Pressurised co2 at 4bps. (and this bit worries me but my readings always come back as 30ppm and I never loose any fish and mid day have a nice emerald green 4dkh) 
the tank is 335ltr I think? Give or take a few

 vallisneria-gigantea at the top of the tank a couple inches away from the light and 26 from light to substrate. The tank is as wide as the light so 120. The floor is covered is cryps as well as a lot of over stuff and there’s some mid level anubius on the wood. You can see what’s in there from the picture.
I’m dosing with the Ei method and apart from a few plants I’m really impressed with their colour. My inexperience has no doubt led to me badly parenting plants so I get that not all plants are going to flourish fully. 
My no2/no3 levels are a little higher this week but I haven’t done my water change yet and they aren’t usually that high.  I’ve got a lot of fish..I can’t do anything about it now..it is what it is. 
I do a weekly change of 50% though annoyingly I’ve got friends that add no ferts and only top up the water weekly and see massive increases in babies but…I’ll trust the Ei method of changing 50% weekly.  Take a look at my tank. PLEASE please do let me know what you think of ANY and all aspects of it just..go easy on me because I do love it.  Below is also a picture of my lighting schedule and simple dip test readings.  
I don’t have the knowledge you guys have so I don’t get the pleasure of helping others on here, only those at work who are complete beginners but I really appreciate all the help you guys give out. So thank you


----------



## Wookii (1 Jul 2021)

I’m really not seeing any issues here - you have good clean, healthy plant growth, free of algae.

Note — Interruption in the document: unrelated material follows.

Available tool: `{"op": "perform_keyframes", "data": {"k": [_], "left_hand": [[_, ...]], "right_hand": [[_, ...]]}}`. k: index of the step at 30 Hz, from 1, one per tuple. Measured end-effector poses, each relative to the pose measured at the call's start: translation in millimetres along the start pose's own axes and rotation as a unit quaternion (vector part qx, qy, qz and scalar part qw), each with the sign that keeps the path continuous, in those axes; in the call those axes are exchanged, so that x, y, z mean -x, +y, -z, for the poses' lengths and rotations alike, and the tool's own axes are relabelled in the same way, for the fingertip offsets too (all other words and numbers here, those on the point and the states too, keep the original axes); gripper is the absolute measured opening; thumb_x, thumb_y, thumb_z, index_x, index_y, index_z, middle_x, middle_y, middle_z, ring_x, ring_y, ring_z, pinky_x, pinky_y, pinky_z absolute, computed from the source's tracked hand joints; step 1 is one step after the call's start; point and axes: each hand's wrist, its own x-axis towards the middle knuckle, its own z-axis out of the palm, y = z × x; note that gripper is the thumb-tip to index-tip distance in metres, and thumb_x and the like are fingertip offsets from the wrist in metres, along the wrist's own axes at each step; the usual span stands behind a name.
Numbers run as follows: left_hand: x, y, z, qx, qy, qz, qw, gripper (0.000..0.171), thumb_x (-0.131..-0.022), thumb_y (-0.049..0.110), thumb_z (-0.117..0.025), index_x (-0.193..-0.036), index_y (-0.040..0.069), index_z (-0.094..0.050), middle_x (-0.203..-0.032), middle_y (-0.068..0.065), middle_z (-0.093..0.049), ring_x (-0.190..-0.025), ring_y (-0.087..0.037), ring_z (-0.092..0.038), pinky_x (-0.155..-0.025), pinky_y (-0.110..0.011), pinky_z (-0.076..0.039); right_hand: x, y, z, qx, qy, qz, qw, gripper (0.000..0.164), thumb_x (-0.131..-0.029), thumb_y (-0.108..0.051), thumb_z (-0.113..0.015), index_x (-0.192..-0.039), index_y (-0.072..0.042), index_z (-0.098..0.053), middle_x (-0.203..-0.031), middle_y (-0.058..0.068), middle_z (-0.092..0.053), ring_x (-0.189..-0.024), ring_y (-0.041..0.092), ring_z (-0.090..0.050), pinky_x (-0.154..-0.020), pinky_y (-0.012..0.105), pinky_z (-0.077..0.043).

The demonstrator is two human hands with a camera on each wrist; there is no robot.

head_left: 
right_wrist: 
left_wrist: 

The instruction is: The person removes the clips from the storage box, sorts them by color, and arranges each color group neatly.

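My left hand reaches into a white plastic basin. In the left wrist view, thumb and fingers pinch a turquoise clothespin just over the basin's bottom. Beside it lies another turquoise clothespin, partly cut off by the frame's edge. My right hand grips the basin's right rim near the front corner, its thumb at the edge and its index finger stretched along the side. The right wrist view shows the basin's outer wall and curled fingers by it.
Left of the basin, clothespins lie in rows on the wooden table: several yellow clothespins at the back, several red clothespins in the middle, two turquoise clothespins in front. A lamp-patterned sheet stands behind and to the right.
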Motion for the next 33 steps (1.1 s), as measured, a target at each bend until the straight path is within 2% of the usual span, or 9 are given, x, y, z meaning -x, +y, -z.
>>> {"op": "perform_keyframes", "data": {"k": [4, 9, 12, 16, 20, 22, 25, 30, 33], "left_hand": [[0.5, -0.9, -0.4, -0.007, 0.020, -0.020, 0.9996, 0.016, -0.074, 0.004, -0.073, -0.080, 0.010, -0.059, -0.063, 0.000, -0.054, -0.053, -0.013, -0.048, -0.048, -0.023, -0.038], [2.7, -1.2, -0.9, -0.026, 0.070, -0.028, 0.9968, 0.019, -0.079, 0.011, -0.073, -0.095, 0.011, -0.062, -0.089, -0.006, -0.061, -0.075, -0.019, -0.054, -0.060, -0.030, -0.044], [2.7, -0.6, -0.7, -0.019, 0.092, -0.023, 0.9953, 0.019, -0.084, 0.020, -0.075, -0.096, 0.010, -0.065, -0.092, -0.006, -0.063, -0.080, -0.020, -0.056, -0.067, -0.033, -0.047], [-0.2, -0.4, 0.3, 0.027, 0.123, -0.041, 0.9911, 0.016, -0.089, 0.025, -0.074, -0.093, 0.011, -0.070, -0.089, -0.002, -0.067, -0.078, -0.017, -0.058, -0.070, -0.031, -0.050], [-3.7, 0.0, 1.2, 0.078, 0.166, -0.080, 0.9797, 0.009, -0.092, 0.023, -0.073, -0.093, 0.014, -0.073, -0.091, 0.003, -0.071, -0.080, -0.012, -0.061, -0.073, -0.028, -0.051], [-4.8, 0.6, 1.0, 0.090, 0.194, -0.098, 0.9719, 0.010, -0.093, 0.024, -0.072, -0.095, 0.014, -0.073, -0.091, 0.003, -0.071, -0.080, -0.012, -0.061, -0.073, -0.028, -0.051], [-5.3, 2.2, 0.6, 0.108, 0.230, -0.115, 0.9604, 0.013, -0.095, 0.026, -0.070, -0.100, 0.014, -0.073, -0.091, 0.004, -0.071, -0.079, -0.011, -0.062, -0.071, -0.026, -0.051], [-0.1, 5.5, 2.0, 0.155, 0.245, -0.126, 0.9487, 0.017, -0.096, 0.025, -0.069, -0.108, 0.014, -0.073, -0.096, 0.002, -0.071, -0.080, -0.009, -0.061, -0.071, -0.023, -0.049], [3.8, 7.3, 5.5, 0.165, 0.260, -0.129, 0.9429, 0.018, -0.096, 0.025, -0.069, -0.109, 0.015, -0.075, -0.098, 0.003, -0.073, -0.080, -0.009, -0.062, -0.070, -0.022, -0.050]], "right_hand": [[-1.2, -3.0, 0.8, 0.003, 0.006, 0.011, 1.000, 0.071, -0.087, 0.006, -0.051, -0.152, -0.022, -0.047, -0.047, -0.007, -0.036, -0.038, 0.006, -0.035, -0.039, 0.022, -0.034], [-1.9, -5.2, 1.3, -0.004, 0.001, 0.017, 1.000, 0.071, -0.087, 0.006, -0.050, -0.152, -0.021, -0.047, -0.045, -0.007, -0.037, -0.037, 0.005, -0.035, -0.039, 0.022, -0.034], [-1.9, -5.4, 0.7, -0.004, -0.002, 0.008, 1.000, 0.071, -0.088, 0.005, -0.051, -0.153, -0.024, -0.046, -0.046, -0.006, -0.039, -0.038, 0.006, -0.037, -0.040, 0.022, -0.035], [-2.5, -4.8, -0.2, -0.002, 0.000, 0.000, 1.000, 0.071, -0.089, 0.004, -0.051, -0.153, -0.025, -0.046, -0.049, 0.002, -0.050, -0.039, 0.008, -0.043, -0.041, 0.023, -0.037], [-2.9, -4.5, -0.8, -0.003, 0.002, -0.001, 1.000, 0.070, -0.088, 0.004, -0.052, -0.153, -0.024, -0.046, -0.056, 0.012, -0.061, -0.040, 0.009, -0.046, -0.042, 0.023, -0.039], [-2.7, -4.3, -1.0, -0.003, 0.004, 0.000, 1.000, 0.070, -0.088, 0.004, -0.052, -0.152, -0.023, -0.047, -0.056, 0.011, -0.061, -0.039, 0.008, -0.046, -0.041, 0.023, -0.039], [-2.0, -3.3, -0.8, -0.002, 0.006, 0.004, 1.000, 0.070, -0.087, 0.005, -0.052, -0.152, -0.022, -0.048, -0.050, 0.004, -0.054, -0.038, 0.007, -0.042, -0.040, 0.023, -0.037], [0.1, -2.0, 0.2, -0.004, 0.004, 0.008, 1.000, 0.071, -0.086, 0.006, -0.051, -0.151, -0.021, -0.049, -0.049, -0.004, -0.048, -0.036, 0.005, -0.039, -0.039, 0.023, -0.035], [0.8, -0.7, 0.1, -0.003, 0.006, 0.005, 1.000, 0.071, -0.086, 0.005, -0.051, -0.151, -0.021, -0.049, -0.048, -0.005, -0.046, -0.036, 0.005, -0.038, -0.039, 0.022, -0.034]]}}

You look a bit over stocked on the fish front for sure, but you already know that, and it’s down to you to decide whether to take some out and rehome them for the benefit of those that remain, or not.

Frankly the most important thing is:



Savi_g said:


> I do love it



As far as the light goes, the colour temperature you set on the WRGB II will have no bearing on the plants or fish as long as you don’t increase the overall intensity, which you don’t need to do as you seem to have found the right balance for your tank already.

Any adjustments you make, are only for personal preference in the colour rendition. I have a WRGB II on my low tech, which is covered with surface plants, which gives it a greener cast than would otherwise be the case with them, so I up the red and blue in proportion to the green, to compensate and get a little better colour rendition underneath the floater.

As you are running at 100%, that might not be an option, but you could try reducing the green a little to experiment.


----------



## Wolf6 (2 Jul 2021)

I think many video's of pearling plants have the filter turned off briefly so the oxygen can accumulate faster on the leaves. If its just pearling you want to see you could try that. Your tank looks lush and healthy, I wouldn't change much.


----------



## Savi_g (2 Jul 2021)

That’s some good advice and I think I’ll give it a go and see what happens.  Yes, obviously it over crowded in there but early eagerness coupled with inexperience and taking in unwanted fish means I’m not going to be getting rid of anything.  No one disgusts in there, everyone has their own spaces to hid away.  Whenever I take a picture everyone comes out to say hello (they don’t care about me, it’s just the food they want but 🤫) so it often looks worse than it is in most pictures.  It’s still hard to find people with opinions on these lights though even after such great reviews and stats, trying to get info on how other people run them on tanks similar to mine has proved REALLY difficult.   I guess I could go the route of a par reader but I think they’re pretty costly?   Anyway, thank you again guys.


----------



## Gorillastomp (6 Jul 2021)

Wolf6 said:


> I think many video's of pearling plants have the filter turned off briefly so the oxygen can accumulate faster on the leaves. If its just pearling you want to see you could try that.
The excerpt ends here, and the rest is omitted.